- Problem description -
Only a number is expected in reply: the count of lines below where the word "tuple" occurs.

=== Given records ===

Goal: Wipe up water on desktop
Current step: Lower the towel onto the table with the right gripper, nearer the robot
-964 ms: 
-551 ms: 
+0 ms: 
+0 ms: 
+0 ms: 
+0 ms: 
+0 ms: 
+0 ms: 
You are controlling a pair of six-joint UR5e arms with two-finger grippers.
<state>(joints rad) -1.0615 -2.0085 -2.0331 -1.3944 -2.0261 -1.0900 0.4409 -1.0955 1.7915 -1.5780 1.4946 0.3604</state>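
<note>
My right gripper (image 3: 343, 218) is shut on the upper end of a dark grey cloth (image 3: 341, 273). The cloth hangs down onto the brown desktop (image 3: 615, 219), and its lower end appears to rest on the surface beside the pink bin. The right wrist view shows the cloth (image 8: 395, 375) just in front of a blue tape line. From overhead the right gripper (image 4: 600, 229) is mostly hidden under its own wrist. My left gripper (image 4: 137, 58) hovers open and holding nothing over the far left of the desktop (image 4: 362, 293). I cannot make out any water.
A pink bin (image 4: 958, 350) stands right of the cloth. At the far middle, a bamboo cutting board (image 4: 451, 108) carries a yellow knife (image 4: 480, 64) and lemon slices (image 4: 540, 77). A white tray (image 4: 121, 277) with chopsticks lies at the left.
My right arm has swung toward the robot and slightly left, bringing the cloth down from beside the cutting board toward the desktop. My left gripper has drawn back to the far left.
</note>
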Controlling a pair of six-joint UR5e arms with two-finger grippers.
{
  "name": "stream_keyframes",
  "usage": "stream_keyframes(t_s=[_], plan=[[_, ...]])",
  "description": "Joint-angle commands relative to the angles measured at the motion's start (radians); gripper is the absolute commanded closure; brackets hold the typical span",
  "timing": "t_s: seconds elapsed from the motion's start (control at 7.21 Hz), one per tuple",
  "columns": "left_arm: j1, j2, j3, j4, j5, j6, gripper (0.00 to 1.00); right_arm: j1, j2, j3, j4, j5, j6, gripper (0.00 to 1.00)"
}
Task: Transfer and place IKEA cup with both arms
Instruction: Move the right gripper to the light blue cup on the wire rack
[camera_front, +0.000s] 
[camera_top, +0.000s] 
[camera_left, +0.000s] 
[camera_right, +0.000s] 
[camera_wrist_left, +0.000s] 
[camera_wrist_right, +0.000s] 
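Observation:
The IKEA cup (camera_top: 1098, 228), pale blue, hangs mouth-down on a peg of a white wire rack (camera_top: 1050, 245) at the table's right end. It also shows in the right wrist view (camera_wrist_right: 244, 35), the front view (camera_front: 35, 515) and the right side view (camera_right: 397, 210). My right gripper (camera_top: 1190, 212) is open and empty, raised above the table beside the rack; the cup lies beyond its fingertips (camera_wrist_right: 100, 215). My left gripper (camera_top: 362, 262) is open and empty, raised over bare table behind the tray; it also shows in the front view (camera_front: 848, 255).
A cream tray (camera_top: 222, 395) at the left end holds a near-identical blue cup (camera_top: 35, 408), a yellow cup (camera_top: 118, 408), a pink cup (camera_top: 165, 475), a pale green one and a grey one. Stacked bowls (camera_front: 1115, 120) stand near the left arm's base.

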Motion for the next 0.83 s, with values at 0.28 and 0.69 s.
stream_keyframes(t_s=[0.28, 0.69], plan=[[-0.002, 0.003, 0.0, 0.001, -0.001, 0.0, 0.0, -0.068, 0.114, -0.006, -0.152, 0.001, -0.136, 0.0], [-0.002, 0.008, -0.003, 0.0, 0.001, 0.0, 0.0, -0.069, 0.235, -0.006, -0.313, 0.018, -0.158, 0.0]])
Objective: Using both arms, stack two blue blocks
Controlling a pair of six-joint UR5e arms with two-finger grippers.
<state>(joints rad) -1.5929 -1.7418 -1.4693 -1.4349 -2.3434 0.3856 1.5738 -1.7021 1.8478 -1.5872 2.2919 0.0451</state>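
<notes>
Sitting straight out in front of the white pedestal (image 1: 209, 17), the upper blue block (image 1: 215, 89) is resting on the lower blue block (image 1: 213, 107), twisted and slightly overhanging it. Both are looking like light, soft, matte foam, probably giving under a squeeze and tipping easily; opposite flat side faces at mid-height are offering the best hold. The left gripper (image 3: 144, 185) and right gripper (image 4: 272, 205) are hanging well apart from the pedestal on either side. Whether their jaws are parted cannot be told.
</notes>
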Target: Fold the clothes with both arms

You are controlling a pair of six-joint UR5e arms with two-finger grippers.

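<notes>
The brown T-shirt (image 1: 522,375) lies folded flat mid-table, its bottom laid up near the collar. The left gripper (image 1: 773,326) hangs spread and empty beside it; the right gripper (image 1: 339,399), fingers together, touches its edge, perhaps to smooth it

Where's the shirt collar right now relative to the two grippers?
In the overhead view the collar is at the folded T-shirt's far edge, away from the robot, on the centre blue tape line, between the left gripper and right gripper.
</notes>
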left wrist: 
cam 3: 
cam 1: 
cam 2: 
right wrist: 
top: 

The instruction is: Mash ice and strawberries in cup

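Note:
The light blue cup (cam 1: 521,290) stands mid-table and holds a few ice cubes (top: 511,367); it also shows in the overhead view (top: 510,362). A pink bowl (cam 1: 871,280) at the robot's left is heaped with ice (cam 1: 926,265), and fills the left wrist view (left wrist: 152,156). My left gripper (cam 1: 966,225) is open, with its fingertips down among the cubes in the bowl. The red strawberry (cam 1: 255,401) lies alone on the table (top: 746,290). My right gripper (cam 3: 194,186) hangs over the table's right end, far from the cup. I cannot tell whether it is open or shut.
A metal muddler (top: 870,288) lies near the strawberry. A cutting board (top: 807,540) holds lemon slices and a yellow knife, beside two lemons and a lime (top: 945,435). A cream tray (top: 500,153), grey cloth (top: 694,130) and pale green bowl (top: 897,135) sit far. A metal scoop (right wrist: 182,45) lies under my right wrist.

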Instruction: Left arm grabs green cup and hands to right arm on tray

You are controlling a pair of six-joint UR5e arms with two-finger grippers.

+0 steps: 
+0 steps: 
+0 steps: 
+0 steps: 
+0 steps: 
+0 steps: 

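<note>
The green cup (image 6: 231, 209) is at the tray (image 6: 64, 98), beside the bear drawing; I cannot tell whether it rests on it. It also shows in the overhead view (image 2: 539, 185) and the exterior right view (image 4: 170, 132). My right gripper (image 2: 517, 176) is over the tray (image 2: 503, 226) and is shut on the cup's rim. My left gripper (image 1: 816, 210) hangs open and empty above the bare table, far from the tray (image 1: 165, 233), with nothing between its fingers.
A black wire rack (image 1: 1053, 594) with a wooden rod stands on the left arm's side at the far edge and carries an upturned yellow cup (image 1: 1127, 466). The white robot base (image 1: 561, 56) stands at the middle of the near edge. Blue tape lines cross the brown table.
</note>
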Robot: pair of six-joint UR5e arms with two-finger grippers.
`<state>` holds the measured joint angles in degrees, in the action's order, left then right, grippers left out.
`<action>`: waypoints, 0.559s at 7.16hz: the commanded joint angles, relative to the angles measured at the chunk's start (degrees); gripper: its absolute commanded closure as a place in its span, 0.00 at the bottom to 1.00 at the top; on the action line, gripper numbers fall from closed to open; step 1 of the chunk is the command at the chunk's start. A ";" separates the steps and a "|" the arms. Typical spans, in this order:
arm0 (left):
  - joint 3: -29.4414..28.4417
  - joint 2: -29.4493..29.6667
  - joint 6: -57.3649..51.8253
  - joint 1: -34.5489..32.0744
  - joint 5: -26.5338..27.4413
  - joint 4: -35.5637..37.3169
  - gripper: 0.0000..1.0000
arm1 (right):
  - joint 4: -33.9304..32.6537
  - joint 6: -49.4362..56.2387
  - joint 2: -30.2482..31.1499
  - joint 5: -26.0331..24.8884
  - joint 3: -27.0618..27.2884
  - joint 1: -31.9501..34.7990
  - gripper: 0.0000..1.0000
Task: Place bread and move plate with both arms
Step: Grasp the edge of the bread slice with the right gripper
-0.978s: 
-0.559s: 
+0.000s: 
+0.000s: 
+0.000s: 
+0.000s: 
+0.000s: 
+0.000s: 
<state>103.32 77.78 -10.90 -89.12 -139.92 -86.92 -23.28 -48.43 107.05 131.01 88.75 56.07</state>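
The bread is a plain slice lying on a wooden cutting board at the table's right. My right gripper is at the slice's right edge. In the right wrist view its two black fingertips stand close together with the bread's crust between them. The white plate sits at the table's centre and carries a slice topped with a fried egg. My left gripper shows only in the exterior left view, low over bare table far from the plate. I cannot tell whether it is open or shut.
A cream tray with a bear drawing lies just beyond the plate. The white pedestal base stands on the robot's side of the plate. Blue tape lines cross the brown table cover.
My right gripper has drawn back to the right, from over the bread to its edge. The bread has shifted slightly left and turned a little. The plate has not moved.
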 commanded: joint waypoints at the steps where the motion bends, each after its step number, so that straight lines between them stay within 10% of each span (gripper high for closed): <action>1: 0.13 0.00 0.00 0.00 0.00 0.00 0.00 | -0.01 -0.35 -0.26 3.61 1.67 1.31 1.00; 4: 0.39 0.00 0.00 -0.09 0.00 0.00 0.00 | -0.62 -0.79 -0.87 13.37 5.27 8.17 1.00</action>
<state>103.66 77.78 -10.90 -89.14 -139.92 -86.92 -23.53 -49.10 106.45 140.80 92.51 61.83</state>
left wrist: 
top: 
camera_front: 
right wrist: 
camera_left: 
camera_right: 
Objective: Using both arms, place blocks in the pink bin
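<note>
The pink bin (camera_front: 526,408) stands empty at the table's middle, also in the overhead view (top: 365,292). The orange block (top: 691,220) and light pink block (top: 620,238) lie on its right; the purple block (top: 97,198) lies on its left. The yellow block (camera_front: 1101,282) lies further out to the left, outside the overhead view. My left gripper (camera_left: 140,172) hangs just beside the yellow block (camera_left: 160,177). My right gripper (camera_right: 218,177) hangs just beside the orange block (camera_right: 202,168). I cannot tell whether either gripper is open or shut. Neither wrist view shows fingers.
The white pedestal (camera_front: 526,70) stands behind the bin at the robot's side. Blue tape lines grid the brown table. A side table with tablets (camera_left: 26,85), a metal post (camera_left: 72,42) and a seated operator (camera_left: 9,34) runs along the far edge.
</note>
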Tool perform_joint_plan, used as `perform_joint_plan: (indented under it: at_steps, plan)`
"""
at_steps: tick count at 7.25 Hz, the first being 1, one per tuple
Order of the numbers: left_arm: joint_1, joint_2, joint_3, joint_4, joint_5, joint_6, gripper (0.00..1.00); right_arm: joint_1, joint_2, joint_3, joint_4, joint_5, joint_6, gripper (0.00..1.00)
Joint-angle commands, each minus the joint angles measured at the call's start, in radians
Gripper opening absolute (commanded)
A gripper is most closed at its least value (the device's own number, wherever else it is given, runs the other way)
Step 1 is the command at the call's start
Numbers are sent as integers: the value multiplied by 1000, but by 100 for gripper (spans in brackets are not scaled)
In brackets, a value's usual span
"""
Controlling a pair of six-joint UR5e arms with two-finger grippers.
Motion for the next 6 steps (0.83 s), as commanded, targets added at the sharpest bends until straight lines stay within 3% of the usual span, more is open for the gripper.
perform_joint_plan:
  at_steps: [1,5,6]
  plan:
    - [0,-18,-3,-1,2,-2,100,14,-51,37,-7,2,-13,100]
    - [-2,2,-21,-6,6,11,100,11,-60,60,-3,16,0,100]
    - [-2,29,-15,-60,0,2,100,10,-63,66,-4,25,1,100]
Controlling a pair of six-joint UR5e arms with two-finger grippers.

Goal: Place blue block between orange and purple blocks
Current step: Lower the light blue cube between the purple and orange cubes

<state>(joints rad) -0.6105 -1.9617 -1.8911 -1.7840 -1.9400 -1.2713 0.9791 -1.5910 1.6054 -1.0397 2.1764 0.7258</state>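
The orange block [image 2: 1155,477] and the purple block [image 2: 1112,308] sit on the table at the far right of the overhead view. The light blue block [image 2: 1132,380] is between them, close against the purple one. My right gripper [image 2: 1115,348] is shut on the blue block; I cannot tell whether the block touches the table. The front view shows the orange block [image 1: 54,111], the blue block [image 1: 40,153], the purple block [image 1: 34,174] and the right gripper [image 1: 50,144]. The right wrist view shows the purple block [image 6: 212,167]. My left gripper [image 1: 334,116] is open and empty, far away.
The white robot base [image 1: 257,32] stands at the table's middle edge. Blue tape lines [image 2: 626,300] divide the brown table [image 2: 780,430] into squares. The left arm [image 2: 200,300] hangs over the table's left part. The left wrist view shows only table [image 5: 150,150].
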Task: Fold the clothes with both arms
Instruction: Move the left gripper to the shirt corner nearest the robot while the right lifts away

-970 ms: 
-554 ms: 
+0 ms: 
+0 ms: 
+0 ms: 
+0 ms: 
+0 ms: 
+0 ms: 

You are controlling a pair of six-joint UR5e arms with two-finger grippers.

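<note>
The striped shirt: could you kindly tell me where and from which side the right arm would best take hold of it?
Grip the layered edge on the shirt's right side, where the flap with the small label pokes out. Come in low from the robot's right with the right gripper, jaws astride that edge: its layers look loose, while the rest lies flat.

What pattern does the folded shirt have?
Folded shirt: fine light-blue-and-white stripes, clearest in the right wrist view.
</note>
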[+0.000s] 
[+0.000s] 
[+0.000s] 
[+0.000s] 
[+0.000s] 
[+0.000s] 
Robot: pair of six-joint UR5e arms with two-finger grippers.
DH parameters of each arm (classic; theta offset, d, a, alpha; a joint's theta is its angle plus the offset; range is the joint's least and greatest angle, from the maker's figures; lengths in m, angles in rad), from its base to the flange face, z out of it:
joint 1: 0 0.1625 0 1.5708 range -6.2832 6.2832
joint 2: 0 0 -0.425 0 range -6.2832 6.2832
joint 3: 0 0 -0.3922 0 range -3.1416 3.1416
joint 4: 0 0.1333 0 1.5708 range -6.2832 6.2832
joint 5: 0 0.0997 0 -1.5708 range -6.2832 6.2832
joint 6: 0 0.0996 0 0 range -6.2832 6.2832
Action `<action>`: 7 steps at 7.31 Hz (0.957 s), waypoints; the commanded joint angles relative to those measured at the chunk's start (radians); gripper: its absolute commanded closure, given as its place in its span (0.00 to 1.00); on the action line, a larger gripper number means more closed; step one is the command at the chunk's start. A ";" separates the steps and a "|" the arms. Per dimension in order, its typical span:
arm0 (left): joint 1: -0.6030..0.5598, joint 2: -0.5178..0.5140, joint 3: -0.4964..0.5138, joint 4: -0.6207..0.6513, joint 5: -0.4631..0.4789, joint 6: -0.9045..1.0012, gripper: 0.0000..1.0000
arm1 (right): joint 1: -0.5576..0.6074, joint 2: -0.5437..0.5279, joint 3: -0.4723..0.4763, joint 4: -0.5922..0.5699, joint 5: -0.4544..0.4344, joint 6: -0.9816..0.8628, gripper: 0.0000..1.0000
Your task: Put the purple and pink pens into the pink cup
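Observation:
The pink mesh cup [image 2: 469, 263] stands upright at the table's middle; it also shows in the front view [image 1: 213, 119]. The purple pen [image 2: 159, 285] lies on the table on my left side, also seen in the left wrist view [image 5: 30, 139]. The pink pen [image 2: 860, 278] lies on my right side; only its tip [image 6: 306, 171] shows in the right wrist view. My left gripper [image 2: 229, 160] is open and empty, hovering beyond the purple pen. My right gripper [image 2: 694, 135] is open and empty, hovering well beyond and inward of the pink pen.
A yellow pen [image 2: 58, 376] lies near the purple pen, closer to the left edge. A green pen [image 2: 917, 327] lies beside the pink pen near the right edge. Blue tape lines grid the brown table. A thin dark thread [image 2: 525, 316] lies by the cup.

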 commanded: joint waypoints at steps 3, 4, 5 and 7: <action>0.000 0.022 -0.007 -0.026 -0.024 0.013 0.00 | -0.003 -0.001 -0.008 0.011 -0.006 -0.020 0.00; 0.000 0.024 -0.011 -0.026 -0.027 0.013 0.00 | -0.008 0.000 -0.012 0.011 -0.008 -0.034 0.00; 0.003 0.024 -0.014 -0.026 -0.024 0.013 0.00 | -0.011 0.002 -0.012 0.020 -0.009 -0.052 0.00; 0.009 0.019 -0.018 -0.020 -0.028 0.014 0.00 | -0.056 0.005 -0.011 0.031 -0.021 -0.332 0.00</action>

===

- Problem solution -
2